Many of these disorders, she notes, are on the rise in developed nations where chemicals and pesticides are a part of daily life.

Westra adds: “Such activities disastrously and irreversibly impact future generations. To deny protection of their most basic rights would be to place our own autonomy over the rights of the defenceless. Many of these harms stretch beyond parental control, and without governmental intervention these harms will continue to plague those unable to speak in their own defence. 


“The global community needs to re-evaluate its concept of justice to include a ‘principle of integrity’ that would prohibit any activity that would harm those most vulnerable – the unborn as well as the poor and future generations.”

Reviewers of Westra’s book say that it examines the right of the unborn to health and sends shockwaves through governments, polluting industries, NGOs and legal departments dealing with pollution, human health and the rights of the unborn.

The book contains arguments on environmental harm, justice and the rights of future generations to health, while the traditional concept of social justice is challenged by the notion of a humankind which spans current and future generations.

Ironically, Carmel Cacopardo, the new leader of Alternattiva Demokratika, the environment party, in his maiden speech lately called for a debate on abortion, because a number of Maltese women are having abortion overseas. He seems to be calling for the introduction of abortion in Malta because of the expenses involved in going abroad for an abortion.

Is he suggesting abortion on demand be included in our free health services? What is the “ethical relativism” to which Cacopardo refers when we are talking about the rights and dignity of human life from conception already protected by so many laws of Malta? What exactly he has in mind is not clear at all.

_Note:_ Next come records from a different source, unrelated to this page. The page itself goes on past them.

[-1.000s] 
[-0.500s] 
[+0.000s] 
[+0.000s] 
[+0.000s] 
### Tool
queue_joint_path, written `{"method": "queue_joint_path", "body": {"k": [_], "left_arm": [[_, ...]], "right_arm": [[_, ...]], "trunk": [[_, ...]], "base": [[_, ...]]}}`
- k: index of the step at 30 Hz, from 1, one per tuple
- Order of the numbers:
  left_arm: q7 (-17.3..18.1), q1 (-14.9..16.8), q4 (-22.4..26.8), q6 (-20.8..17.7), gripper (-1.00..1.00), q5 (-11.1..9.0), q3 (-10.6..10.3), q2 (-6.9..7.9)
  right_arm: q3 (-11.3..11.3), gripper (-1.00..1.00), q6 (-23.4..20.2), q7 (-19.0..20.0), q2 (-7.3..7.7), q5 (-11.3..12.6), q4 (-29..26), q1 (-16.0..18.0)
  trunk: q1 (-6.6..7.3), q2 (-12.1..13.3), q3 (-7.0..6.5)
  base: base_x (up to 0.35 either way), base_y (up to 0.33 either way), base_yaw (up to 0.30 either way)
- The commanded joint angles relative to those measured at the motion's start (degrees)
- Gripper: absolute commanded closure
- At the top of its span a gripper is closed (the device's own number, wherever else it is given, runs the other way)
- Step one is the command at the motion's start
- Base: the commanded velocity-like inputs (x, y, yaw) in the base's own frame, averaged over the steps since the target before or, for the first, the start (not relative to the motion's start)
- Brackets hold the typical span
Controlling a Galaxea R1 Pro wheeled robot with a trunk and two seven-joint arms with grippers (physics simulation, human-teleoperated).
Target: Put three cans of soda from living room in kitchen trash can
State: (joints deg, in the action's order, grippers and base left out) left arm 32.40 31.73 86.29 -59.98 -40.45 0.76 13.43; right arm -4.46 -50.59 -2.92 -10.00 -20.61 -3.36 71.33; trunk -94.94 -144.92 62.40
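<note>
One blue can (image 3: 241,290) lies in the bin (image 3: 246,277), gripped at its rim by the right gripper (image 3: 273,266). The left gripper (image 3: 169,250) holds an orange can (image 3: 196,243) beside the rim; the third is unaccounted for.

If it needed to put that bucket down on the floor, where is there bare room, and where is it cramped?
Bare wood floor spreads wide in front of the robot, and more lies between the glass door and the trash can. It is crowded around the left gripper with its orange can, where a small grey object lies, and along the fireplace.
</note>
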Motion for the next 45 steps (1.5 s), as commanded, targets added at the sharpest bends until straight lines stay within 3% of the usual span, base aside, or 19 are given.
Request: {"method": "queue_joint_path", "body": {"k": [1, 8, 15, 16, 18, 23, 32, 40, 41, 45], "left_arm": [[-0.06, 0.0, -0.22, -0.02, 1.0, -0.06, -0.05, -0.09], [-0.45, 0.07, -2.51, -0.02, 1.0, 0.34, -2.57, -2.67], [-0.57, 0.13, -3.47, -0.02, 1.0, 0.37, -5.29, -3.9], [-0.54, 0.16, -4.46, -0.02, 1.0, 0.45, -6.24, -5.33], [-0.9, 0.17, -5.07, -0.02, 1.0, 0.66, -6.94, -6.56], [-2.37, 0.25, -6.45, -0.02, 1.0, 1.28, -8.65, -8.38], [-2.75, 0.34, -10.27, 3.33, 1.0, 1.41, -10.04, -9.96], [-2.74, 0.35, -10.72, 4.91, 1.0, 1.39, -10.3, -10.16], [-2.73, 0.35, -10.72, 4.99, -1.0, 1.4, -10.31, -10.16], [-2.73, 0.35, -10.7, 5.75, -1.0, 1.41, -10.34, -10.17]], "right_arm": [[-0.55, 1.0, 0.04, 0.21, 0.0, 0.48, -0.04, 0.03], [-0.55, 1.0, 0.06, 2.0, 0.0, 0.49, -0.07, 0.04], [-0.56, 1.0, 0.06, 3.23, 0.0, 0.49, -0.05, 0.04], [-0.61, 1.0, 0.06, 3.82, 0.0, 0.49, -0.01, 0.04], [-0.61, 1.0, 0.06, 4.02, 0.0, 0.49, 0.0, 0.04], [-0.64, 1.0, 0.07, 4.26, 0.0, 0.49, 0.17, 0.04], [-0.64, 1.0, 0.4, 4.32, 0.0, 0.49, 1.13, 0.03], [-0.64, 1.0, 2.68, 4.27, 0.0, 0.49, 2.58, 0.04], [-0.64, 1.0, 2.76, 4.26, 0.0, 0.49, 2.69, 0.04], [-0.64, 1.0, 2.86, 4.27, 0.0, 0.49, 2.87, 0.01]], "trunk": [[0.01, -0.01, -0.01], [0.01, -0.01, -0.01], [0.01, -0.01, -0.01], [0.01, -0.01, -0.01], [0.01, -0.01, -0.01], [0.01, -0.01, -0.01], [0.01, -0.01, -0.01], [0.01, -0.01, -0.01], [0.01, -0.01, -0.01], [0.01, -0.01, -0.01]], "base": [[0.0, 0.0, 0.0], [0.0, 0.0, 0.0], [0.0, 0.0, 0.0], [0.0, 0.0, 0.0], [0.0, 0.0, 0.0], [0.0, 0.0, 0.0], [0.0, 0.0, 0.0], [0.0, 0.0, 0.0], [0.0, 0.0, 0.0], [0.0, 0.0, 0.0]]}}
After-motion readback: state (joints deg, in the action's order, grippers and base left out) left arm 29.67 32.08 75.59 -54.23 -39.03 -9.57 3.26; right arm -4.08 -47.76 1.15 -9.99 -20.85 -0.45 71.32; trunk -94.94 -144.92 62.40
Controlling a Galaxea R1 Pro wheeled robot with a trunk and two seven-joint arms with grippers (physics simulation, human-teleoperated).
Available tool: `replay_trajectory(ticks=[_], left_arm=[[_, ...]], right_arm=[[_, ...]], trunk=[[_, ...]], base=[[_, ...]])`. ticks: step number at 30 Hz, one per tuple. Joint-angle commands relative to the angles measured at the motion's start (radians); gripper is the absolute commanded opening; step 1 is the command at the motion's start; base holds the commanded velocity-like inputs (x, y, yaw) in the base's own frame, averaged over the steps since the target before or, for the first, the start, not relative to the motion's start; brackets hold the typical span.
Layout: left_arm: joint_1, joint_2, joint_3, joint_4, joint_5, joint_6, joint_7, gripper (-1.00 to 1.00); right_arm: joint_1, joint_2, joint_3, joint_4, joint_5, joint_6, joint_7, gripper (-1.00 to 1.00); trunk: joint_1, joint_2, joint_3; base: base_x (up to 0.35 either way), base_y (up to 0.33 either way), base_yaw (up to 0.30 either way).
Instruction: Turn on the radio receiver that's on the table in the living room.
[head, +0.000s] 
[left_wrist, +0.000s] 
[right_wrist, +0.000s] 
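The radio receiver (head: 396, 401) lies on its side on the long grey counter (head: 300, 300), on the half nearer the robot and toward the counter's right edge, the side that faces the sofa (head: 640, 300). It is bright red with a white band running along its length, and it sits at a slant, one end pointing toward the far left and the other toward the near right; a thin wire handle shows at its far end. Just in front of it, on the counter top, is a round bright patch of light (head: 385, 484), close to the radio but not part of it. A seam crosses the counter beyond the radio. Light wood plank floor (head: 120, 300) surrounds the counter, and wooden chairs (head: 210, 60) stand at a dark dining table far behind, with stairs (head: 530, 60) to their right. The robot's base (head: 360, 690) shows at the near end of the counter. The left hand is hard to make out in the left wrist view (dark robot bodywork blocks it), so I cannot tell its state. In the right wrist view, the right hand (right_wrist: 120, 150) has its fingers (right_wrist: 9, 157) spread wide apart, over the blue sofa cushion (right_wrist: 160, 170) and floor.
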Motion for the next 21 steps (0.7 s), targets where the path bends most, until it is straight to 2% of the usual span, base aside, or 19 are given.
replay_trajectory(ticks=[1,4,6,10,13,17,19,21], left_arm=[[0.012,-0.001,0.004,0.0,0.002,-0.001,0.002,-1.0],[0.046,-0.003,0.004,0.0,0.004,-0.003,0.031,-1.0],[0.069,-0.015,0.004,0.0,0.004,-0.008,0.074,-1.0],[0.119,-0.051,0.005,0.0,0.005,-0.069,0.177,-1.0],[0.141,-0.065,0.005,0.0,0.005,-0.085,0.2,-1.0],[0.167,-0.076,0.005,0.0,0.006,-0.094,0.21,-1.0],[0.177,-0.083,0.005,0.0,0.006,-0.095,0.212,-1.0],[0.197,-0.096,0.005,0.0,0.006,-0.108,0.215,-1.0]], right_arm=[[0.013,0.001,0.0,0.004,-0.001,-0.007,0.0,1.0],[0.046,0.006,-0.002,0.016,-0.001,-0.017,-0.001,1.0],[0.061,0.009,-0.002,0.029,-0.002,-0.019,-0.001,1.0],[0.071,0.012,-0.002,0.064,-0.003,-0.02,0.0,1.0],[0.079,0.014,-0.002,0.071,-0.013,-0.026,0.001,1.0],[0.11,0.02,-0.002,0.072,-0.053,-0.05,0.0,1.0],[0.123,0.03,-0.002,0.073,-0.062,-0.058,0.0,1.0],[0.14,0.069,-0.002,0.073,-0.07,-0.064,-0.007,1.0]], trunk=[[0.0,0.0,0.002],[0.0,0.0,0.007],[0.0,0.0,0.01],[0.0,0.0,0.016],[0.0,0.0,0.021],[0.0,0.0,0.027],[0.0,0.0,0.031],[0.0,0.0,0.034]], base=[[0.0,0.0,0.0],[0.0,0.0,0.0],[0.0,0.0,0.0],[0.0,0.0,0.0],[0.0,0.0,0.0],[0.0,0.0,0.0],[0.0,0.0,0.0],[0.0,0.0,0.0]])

The Malta Unborn Child Movement (MUCM) in an article in this newspaper ‘Abortions overseas’ (October 7, 2007) had suggested that a strategy, a scheme, or a plan should be devised to halt the flight of unborn children out of Malta for the purpose of abortion by creating the necessary compassionate, advisory and therapeutic services for pregnant women, and their partners, who would be considering solving their problems through abortion.

MUCM had argued that if the Gift of Life Foundation, an organisation within MUCM, had found the means to create these services, why not the government, which has much greater human and financial resources at its disposal. MUCM had also suggested a joint venture, a public-private partnership on this subject.

In fact for many years we have had the State’s counselling and supportive services Għożża and Benniena run by the Foundation for Social Welfare Services, similar services by the Church Cana Movement, and the service HOPE run the Gift of Life Foundation for cases of this kind.

The men and women who opt to go abroad to carry out an abortion do so for their own convenience and because the dignity of human life from conception is not a priority to them.

As an environment political party, AD has been promoting environmental justice for unborn children from its very beginning. In fact the Greens of Malta have been making pro-life speeches every year over the last 10 years on the Pro-Life Days organised by MUCM. Their last pro-life speech was on February 5.

Something has changed radically in AD about the beginning of human life. What is it really? Or is Cacopardo’s initiative on this subject  a follow-up to  Arnold Cassola, his predecessor, who in 2016 accompanied a young woman before the Maltese Parliamentary Committee on the morning-after pill to make a case for the introduction of the pill in Malta which, in many quarters, pharmaceutical and medical, locally and overseas, is considered abortifacient?

Tony Mifsud is coordinator, Malta Unborn Child Movement.